Riding the Dog

President Obama’s $100-billion high-speed rail plan faces an unexpected threat. It is called the bus.

At least 14 bus companies compete directly with Amtrak’s high-speed trains between Boston and Washington, offering more than a thousand mostly non-stop trips per day each way connecting Boston, New York, Washington, and intermediate cities. Between them, these buses carry far more passengers than Amtrak in the same corridor.

Although they take a little longer than Amtrak, many offer leather seats, free WiFi, and electrical outlets at every seat, all for far lower fares. While Amtrak charges $49 to $169 to ride from Washington to New York, a bus on the same route will cost from $1.50 to $25.

Because they aren’t subsidized, intercity buses are ignored by most policymakers. While the congressionally created Surface Transportation Policy Commission offered many reasons why American taxpayers should subsidize trains, it never mentioned intercity buses.

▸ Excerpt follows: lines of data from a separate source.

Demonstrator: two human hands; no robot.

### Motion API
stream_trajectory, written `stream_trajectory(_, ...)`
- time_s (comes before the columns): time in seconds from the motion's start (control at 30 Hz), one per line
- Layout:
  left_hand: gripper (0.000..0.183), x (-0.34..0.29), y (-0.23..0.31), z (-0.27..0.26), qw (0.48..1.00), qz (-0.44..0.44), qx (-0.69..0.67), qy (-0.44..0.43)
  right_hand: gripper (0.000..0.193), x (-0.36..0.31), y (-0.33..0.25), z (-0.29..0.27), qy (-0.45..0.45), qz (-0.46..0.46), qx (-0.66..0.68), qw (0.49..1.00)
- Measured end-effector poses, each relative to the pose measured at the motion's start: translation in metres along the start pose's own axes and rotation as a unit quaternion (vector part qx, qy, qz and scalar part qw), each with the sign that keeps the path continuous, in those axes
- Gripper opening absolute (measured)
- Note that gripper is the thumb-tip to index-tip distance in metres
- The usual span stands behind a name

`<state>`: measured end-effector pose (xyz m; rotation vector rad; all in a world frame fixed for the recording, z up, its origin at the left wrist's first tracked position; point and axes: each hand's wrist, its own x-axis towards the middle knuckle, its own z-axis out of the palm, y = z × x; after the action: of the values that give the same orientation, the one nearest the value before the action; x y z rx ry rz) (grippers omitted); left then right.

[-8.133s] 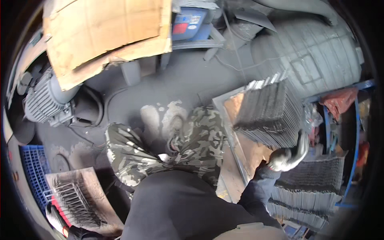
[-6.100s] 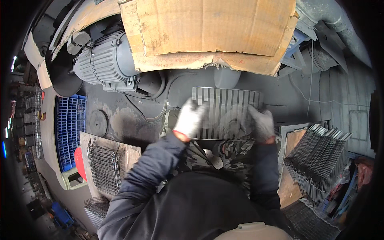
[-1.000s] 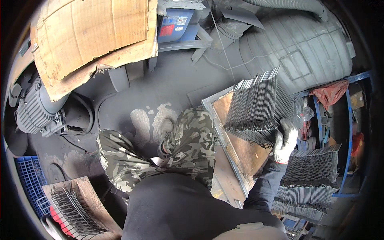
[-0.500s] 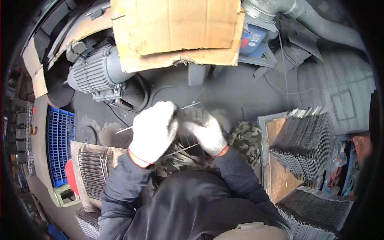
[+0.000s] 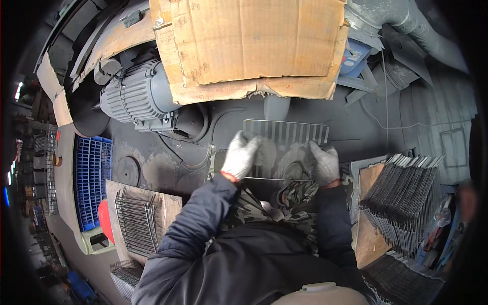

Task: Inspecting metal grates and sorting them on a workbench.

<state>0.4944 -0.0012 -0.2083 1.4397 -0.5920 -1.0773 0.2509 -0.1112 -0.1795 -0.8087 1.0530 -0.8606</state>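
A thin wire rack (image 5: 287, 133) with parallel bars is held level in front of me, above my lap. My left hand (image 5: 241, 155), in a white glove with a red cuff edge, grips its left side. At its right side my right hand (image 5: 326, 163), gloved the same way, has its fingers closed on the frame. The bars look smeared, so their fine detail is hard to make out. Camouflage trousers (image 5: 300, 195) show below the rack.
A stack of wire racks (image 5: 401, 195) stands on a wooden board to the right. More racks (image 5: 136, 223) lie on a board at left, near a blue plastic crate (image 5: 94, 178). A grey motor (image 5: 137, 94) and a cardboard sheet (image 5: 259, 43) are ahead.
The rack has turned from a slanted, nearly edge-on position to face me flat. My hands have moved apart to its two sides, and the view has shifted left.
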Motion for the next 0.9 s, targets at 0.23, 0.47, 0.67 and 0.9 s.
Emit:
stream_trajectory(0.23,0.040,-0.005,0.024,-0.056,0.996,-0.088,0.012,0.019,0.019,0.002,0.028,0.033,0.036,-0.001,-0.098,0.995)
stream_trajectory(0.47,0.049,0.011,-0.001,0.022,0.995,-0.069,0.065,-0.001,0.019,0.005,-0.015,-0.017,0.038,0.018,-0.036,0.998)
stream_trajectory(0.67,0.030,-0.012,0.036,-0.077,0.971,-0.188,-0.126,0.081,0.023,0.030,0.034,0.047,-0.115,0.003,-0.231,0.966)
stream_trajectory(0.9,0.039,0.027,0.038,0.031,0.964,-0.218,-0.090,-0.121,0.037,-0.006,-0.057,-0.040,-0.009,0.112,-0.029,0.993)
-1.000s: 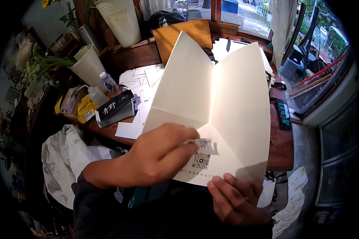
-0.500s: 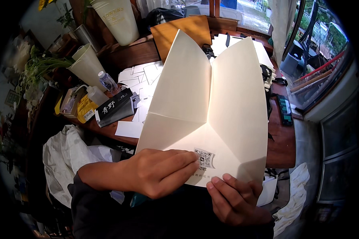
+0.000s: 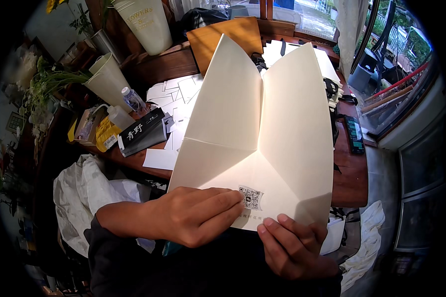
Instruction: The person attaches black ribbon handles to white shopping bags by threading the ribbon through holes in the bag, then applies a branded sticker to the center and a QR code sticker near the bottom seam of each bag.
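A large cream paper bag [image 3: 295,114] stands tilted up in front of me, its creased side gusset opened into a V. Near its lower edge is a small white sticker [image 3: 251,199] with a black square code, its right edge slightly curved. My left hand [image 3: 193,215] comes from the left with fingertips pinched together at the sticker's left edge. The thumb is hidden behind the fingers. My right hand [image 3: 292,247] grips the bag's lower right edge, fingers curled over the front; its thumb is out of sight. A line of small print sits just beneath the sticker.
White paper pieces [image 3: 161,159], a black printed package [image 3: 143,132] and bottles [image 3: 120,118] lie on the wooden table to the left. Cream buckets [image 3: 109,79] stand behind them. At right are a phone [image 3: 354,134] and stacked cream paper [image 3: 327,67]. White cloth [image 3: 82,198] hangs at lower left.
My left hand and the sticker have shifted slightly left against the bag. The bag has barely moved, and my right hand keeps its grip.
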The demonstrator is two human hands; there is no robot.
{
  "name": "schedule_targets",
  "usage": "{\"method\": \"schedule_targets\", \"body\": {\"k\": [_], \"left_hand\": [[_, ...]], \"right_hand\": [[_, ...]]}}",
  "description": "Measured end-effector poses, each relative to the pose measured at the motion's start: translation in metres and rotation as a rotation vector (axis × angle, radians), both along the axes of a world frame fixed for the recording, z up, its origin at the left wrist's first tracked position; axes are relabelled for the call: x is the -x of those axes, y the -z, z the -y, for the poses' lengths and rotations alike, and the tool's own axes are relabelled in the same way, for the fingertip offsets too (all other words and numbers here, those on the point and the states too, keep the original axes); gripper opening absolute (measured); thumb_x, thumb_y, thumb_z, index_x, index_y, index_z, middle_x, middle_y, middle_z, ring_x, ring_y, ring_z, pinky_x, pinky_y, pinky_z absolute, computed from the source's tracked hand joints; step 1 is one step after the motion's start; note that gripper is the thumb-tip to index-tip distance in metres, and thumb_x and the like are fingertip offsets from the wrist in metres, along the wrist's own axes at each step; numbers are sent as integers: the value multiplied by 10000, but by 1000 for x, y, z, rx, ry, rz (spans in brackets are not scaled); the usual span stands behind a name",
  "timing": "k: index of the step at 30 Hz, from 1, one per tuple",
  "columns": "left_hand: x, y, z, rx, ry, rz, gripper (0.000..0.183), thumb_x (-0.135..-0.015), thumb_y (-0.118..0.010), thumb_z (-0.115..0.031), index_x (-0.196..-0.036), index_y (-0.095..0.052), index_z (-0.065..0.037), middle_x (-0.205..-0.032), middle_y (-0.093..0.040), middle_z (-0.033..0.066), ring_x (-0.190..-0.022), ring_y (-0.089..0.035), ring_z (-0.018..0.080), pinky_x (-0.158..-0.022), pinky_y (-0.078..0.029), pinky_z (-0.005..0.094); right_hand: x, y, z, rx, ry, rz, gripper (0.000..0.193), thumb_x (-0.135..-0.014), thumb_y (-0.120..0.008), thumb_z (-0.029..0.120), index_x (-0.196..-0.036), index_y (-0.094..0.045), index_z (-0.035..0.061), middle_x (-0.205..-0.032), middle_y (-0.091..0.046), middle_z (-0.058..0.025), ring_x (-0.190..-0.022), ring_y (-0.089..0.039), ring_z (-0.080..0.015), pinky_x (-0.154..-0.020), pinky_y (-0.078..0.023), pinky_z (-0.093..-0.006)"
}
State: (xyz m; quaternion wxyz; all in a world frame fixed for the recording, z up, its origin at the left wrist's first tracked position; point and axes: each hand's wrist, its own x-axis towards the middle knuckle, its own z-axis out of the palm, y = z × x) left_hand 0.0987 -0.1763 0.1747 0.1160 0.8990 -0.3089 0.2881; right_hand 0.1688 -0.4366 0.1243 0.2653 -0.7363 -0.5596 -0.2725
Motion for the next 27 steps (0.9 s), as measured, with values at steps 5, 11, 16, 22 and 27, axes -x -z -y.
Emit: {"method": "schedule_targets", "body": {"k": [5, 11, 16, 22, 27], "left_hand": [[1, 2, -1, -14, 8, -20, 244, -759, -737, -25, -971, -722, 95, -1006, -710, 184, -820, -758, 228, -615, -619, 285], [2, 0, 0, -49, 2, -46, 241, -738, -733, -40, -943, -715, 85, -1007, -696, 169, -860, -746, 229, -644, -619, 288], [4, -6, 0, -114, 6, -134, 254, -775, -759, -51, -995, -737, 74, -1087, -728, 209, -907, -763, 272, -701, -646, 330], [3, -15, 4, -190, -16, -269, 278, -789, -740, -55, -1037, -747, 71, -1176, -707, 203, -1033, -719, 279, -802, -635, 340], [0, -25, 1, -245, -37, -434, 486, -843, -751, -200, -1251, -694, 58, -1372, -615, 221, -1155, -651, 330, -958, -575, 408]], "right_hand": [[-1, 0, 0, 12, -9, 10, 148, -873, -759, 172, -1005, -825, 152, -1122, -748, 17, -1075, -675, -151, -1050, -345, -375], [1, 0, 0, 7, 6, 1, 141, -881, -757, 170, -1005, -823, 154, -1124, -744, 20, -1072, -675, -151, -1006, -359, -369], [0, 1, 1, 2, -16, -4, 247, -785, -770, 77, -1025, -817, 115, -1128, -734, 7, -1104, -662, -179, -1014, -393, -392], [0, 1, 1, 0, -21, 0, 262, -770, -778, 68, -1024, -818, 116, -1123, -734, 11, -1093, -666, -175, -999, -397, -383], [0, 3, -2, -37, 12, 3, 136, -854, -776, 141, -979, -827, 140, -1107, -745, 17, -1035, -685, -151, -907, -372, -345]]}}
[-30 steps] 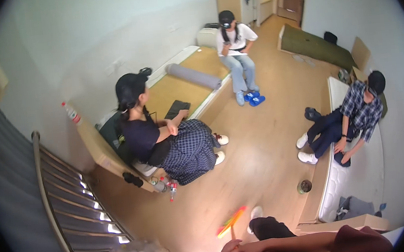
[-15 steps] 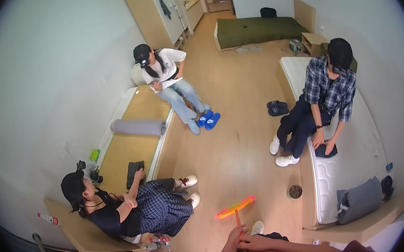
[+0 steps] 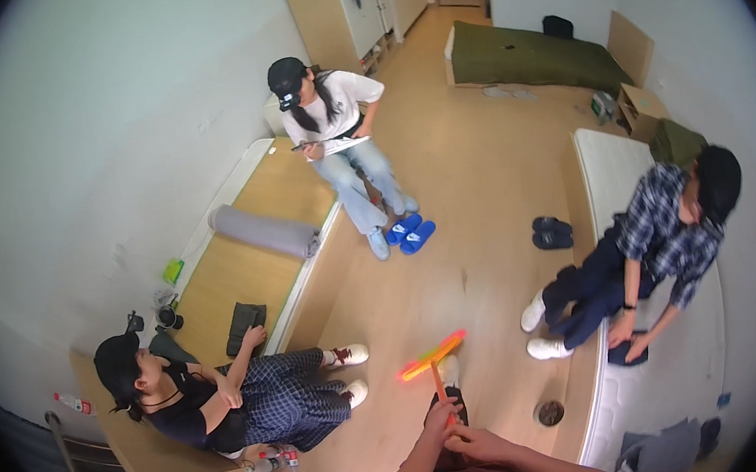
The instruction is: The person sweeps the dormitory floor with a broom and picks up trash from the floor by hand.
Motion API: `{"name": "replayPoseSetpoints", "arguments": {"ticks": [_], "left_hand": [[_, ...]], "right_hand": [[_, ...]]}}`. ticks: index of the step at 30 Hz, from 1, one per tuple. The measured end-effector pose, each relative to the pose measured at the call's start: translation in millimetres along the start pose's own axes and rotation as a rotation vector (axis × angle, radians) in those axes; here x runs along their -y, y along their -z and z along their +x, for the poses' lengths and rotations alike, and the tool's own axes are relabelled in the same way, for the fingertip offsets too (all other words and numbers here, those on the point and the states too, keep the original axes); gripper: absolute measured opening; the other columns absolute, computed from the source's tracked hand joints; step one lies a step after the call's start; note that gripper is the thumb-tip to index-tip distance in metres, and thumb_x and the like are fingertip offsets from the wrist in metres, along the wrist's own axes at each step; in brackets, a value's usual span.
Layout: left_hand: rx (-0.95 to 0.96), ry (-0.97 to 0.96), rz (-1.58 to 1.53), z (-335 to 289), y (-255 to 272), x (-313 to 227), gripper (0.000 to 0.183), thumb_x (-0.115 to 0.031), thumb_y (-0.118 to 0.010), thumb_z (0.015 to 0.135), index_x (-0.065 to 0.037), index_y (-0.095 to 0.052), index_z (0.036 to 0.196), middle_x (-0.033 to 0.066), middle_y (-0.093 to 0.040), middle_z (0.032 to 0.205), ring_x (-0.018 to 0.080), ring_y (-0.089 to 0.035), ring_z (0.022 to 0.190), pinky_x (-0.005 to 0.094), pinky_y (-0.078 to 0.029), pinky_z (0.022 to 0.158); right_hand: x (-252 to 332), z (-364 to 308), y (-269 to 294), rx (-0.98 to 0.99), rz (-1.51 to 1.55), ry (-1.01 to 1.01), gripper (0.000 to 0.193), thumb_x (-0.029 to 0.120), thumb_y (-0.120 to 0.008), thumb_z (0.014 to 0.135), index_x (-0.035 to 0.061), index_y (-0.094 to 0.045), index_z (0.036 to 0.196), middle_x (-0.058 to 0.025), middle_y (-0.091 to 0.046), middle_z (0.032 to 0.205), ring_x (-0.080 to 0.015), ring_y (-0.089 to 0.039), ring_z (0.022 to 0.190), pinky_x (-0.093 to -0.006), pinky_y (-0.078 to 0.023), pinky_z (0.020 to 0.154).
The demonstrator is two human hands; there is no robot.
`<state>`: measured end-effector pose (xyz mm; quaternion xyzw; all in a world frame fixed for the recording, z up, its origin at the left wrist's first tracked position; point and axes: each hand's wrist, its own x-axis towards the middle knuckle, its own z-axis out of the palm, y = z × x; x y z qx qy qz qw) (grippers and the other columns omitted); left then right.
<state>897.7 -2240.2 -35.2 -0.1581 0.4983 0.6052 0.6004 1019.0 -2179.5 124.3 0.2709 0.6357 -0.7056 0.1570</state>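
Observation:
An orange stick [image 3: 438, 382] with a blurred orange and yellow-green crossbar [image 3: 433, 355], pinkish at its tips, looks like a propeller toy. My left hand [image 3: 438, 417] is closed round the stick. Against it, a little lower and to the right, my right hand [image 3: 476, 445] has its fingers closed at the stick's lower end, partly hidden. The crossbar slants up to the right, above my white shoe [image 3: 450, 371].
Three seated people are around me: one in checked trousers [image 3: 289, 402], one in a white shirt [image 3: 342, 115], one in a checked shirt [image 3: 661, 215]. Blue slippers [image 3: 411, 233], dark slippers [image 3: 552, 231], a round pot [image 3: 551, 413] and bottles [image 3: 277, 461] stand about the floor.
The view has turned. The crossbar is tilted more steeply and my foot shows further forward. The person in white now has a dark phone-like thing visible in hand; the person at right is bent lower.

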Motion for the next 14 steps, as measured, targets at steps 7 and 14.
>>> {"name": "replayPoseSetpoints", "arguments": {"ticks": [7, 14], "left_hand": [[0.243, -0.450, 0.420, 196, -7, -60, 0.026, -0.008, -0.054, 0.076, -0.002, -0.051, 0.101, 0.0100, -0.056, 0.079, 0.0199, -0.054, 0.066, 0.0317, -0.047, 0.054], [0.200, 0.072, 0.036, 205, -165, -260, 0.040, -0.015, -0.059, 0.077, 0.000, -0.046, 0.112, 0.0100, -0.056, 0.084, 0.0203, -0.055, 0.080, 0.0321, -0.047, 0.071]], "right_hand": [[84, 117, 118, 0.052, 0.133, 0.030, 0.021, 0.026, -0.045, 0.090, 0.0114, -0.051, 0.103, -0.0009, -0.050, 0.076, -0.0106, -0.047, 0.066, -0.0239, -0.039, 0.060], [153, 207, 271, -0.083, -0.253, 0.254, 0.036, 0.037, -0.038, 0.092, 0.0149, -0.047, 0.119, -0.0095, -0.056, 0.097, -0.0136, -0.052, 0.080, -0.0281, -0.041, 0.074]]}}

Yet nationally, intercity buses carry at least two and a half times as many passenger miles as Amtrak.

After declining for four decades- partly because of government-subsidized passenger trains- intercity buses were reinvigorated when a Chinese entrepreneur named Pei Lin Liang started carrying passengers between Boston and New York for $25, half of Amtrak’s and Greyhound’s lowest fares. More “Chinatown buses” soon entered the market, leading to a fare war that drove prices down to $10.

This led two companies from Britain – which privatized and deregulated its public transit services in the 1980s – to jump into the market. Megabus (owned by a British company named Stagecoach) is providing 88-seat double-decker buses in the Boston-to-Washington corridor. Bolt Bus (part-owned by Greyhound, which in turn is now owned by another British company called FirstGroup) offers more legroom than ordinary buses. Both carry passengers from New York to Boston or Washington for as little as $1.50.

Intercity bus ridership is now growing by nearly l0% per year, with new lines throughout the Northeast, Midwest, South, and far West – exactly where Obama wants to run high-speed trains.

Obama’s main justification for high-speed rail subsidies is the supposed environmental benefit. Yet without any subsidies, but an incentive to fill as many seats as possible, intercity buses spend only a third as much energy and produce only a third as much pollution per passenger mile as Amtrak. Obama should take a lesson from Britain. Privatizing Amtrak and deregulating transportation will do far more for mobility and environmental quality than throwing money at high-speed rail.